Há pesquisadores que dizem que sim. O argumento é que a audiência dos policialescos busca neles o meio de se informar sobre o que acontece no bairro e na cidade onde moram. Outros, como Jaime Patias apontam que os policialescos podem ser classificados como telejornais. Para Davi Romão, que estudou os programas Brasil Urgente (Band), Cidade Alerta (RecordTV) e Balanço Geral (Record TV) esses programas apresentam três categorias importantes, que podem nos ajudar a compreender como opera o modelo de negócios. Visão de mundo policial, sensacionalismo e aparência de credibilidade e autoridade, esta última caracterizada pela roupa, postura e imposição de voz dos apresentadores.

Porém, continuo com a interrogação se programas policialescos podem ser considerados informativos para a sociedade, pois mesmo que se utilizem de práticas jornalísticas, podemos encontrar a presença de conteúdo desinformativo nas notícias divulgadas por seus apresentadores e repórteres e a ausência de ética no momento de divulgar as informações que coletam, principalmente nos casos de violência contra as mulheres, feminicídios, violência contra crianças e adolescentes e naquelas em que há envolvimento de adolescentes em conflito com a lei. Além disso, há a apresentação de soluções rasas para o combate à violência, como se um problema tão complexo pudesse ser resolvido com pena de morte, por exemplo, como defendem alguns dos apresentadores e repórteres dos programas.

O vale tudo em busca de audiência e do lucro passa por cima da lei, como o Código Brasileiro de Telecomunicações e o Regulamento dos Serviços de Radiodifusão, da Constituição Federal, dos tratados internacionais, assinados pelo Brasil, como a Convenção pela Eliminação de Todas as Formas de Violência contra a Mulher, o Código de Ética dos Jornalistas Brasileiro e o Estatuto da Criança e do Adolescente, Lei nº 8.069/1990.

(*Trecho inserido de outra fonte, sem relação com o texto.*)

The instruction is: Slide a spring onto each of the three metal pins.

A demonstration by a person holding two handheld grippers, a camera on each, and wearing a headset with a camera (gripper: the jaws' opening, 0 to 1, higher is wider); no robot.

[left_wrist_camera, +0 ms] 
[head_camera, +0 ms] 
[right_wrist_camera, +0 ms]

A Constituição Federal, no capítulo que trata sobre Comunicação Social, diz em seu artigo 221, que “os programas na TV devem ter um caráter educativo, informativo e cultural”. Os programas policialescos se encaixam nessa descrição? Então, por que mesmo violando leis, direitos humanos e desinformando, esses programas ainda continuam no ar?

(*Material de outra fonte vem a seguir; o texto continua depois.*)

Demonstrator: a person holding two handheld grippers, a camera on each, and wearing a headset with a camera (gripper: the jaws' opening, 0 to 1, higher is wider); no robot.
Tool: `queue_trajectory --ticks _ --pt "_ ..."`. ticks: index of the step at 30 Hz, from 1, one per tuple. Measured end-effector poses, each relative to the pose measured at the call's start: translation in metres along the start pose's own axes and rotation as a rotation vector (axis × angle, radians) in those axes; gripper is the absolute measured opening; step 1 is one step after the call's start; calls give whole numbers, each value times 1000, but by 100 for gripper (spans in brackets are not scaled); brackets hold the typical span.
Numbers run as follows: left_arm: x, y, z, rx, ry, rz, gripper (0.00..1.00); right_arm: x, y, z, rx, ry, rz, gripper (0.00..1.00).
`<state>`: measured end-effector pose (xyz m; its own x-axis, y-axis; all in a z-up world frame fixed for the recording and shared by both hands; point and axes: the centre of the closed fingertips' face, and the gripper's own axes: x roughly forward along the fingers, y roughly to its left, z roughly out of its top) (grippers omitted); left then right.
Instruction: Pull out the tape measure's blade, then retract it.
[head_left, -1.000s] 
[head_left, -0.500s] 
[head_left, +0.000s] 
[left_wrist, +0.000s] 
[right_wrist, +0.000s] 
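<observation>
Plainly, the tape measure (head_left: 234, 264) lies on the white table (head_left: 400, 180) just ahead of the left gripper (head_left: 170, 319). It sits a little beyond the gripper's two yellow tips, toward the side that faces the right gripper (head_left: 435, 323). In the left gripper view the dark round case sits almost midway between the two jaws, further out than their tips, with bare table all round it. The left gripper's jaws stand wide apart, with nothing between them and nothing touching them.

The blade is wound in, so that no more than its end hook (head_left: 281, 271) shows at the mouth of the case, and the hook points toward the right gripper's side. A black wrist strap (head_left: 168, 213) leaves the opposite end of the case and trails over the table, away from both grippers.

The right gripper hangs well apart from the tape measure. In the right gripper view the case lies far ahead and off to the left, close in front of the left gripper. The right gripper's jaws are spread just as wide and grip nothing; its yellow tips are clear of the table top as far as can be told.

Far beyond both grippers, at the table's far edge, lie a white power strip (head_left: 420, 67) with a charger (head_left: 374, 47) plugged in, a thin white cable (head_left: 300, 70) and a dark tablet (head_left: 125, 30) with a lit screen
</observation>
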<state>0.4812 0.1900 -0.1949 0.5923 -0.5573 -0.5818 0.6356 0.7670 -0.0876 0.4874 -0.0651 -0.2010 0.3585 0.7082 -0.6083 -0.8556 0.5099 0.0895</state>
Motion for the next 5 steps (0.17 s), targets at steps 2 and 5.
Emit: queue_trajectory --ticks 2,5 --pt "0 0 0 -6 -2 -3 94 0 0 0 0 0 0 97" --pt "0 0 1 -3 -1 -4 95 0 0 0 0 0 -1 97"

*Mabel Dias é jornalista, mestra em Comunicação pela UFPB, associada ao Intervozes - Coletivo Brasil de Comunicação Social, observadora credenciada do Observatório Paraibano de Jornalismo e coordenadora adjunta do FINDAC. Autora do livro A desinformação e a violação aos direitos humanos das mulheres: um estudo de caso do programa Alerta Nacional, publicado pela editora Arribaçã e selo Anayde Beiriz.